→ **Task to carry out**
Give back, character for character, the line that includes "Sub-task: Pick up" and all lines beneath it in the data.

═══ Data below ═══

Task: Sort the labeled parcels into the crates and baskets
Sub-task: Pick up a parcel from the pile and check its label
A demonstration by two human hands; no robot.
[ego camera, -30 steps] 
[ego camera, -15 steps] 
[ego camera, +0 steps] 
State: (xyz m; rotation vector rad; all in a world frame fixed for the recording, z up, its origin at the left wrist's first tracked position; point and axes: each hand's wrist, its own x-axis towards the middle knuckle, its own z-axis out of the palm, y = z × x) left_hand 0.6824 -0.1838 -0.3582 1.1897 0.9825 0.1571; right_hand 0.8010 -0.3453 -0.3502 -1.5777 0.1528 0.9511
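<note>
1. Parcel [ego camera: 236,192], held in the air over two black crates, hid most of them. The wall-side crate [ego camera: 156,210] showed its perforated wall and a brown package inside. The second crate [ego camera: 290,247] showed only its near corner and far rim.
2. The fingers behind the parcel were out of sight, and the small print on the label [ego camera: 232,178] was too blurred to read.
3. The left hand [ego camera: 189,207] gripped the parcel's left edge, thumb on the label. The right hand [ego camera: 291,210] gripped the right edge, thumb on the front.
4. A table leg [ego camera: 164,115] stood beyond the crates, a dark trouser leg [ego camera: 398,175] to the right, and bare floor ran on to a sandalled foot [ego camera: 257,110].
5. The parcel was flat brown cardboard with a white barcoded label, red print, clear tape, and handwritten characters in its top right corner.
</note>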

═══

→ **Answer**
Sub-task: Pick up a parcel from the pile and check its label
A demonstration by two human hands; no robot.
[ego camera, -30 steps] 
[ego camera, -15 steps] 
[ego camera, +0 steps] 
State: (xyz m; rotation vector rad; all in a world frame fixed for the recording, z up, its origin at the left wrist's first tracked position; point and axes: each hand's wrist, its own x-axis towards the middle knuckle, its own z-axis out of the palm, y = z × x) left_hand 0.6824 -0.1838 -0.3582 1.1897 0.9825 0.1571; right_hand 0.8010 -0.3453 -0.3502 -1.5777 0.1528 0.9511
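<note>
1. Parcel [ego camera: 236,192], held in the air over two black crates, hid most of them. The wall-side crate [ego camera: 156,210] showed its perforated wall and a brown package inside. The second crate [ego camera: 290,247] showed only its near corner and far rim.
2. The fingers behind the parcel were out of sight, and the small print on the label [ego camera: 232,178] was too blurred to read.
3. The left hand [ego camera: 189,207] gripped the parcel's left edge, thumb on the label. The right hand [ego camera: 291,210] gripped the right edge, thumb on the front.
4. A table leg [ego camera: 164,115] stood beyond the crates, a dark trouser leg [ego camera: 398,175] to the right, and bare floor ran on to a sandalled foot [ego camera: 257,110].
5. The parcel was flat brown cardboard with a white barcoded label, red print, clear tape, and handwritten characters in its top right corner.
</note>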

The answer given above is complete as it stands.